Some patients may be in the grips of the disease at birth, while others may not experience the onset of symptoms until their teens, as young adults, or older. While patients have long been characterized by the severity of their symptoms and the time of onset, doctors still do not have an agreed-upon ways of categorizing patients and using that to tailor care or design clinical trials.
Though Dr. Bassez described DM1 as a continuum, he said the question is whether there are meaningful ways to recognize differences between subgroups of patients within that continuum to better guide treatments and research. Using a national registry of 3,000 DM1 patients in France that he established, he and his colleagues conducted research to inform segmenting the population into two sub-groups, then three, then four. In the end, the team found statistical support for using five subgroups with distinct disease symptom differences based on the age of onset. They are: congenital (birth), infantile (up to 10), juvenile (10 to 20), adult (20-40), and late-onset adult (over 40).
“DM1 is not just a sequence of the same pattern. It’s a complex matrix or patterning,” he said. “Thanks to this registry, this kind of review could be conducted. Because of the large amounts of data, we are now able to refine the clinical phenotype of the diseases.”

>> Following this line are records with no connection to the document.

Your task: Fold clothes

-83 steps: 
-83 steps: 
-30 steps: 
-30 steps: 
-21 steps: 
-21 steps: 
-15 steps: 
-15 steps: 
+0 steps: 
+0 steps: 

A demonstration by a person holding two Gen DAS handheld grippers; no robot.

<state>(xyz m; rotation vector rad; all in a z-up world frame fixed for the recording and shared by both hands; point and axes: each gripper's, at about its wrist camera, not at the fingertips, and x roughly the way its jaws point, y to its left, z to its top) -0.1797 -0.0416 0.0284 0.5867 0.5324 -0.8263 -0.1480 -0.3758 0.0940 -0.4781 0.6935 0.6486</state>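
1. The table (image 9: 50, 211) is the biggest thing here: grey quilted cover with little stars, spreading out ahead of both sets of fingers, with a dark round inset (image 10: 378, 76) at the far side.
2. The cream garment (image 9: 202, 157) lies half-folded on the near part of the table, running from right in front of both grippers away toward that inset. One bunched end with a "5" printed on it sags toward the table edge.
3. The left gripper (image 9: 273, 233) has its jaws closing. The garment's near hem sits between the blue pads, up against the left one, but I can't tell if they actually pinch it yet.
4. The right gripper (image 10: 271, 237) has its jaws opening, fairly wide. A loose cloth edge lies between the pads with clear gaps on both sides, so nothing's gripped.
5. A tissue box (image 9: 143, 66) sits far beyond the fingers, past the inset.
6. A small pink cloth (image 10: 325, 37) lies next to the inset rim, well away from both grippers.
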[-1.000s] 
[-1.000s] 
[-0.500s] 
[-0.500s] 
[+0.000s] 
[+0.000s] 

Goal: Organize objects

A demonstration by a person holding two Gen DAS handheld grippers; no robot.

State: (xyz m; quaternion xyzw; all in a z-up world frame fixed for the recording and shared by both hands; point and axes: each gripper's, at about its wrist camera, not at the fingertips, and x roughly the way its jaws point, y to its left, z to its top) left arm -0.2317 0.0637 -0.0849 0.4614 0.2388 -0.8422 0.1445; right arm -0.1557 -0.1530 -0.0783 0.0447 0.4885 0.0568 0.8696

It’s not the first time Dr. Bassez has sought ways to determine differences in the way disease the manifests itself and progresses in different portions of the DM1 population. Previous work showed to the surprise of many that the clinical manifestations of myotonic dystrophy (DM) in men and women were different. “We think that stratifying the disease is important for clinical studies and clinical trials,” he said.
The Power of a Registry
During last year’s 11th meeting of the International Myotonic Dystrophy Consortium (IDMC-11) in San Francisco, Dr. Bassez discussed both the case for using these subgroupings as a way to tailor care and develop new approaches to research, and also the patient registry he has developed and efforts to expand it beyond France.
Known as the International DM Standardized Registry, or DM Scope, it is being used to help researchers select and enroll patients in clinical trials. It is also used to create natural histories, validate outcome measures for use in clinical trials, and tease out correlations between patients’ genotype and phenotype.
For now, the registry is a collaboration between French and Canadian researchers who have been focusing on harmonizing their separate databases and standardizing the way data is gathered and recorded. They expect to include the participation of DM researchers in other countries to expand the reach of the registry in the future.
“It’s a powerful tool and an active project. Based on the success of the French-Canadian pilot, we will extend it internationally. We are doing a proof of concept with Canada to show it would be useful for designing clinical studies,” said Dr. Bassez. “We’ve received some interest from European colleagues, but we have to make it a success between France and Canada first.”
Treating Fatigue Without Drugs
At IDMC-11, Dr. Bassez discussed another area of work: He contributed to a four-country study, titled “OPTOMISTIC,” that looked at non-drug approaches to treating DM. This involved the use of cognitive behavior therapy and aerobic exercise as a way to address fatigue and related problems such as sleepiness and inactivity that DM patients experience. Today there is no approved drug for these symptoms.
The study, which took place in France, Germany, the Netherlands, and the United Kingdom, included 255 adult DM1 patients suffering from severe fatigue. In addition to tracking improvements in patients, the researchers sought to identify the most appropriate outcome measures and potential biomarkers that can serve as surrogate measures that correlate with observed clinical variations.
Dr. Bassez presented baseline outcome measures data from the study, which ran for ten months with a six-month follow up without therapy to see if the results are durable or if patients return to baseline over time. An article reporting the results of the OPTOMISTIC study was published in Lancet Neurology in June 2018.
Dr. Bassez, who co-organized IDMC-10 in Paris, said the growth of the IDMC conference reflects the progress that’s been made to understand DM and develop therapies. “There is a growing number of researchers, groups, and labs worldwide fighting the disease and increasing the hope of patients,” he said. “The first one in Paris had 80 people in a single room. There was nothing about therapy during IDMC-1. Now, 30 percent of the content is focused on therapies.”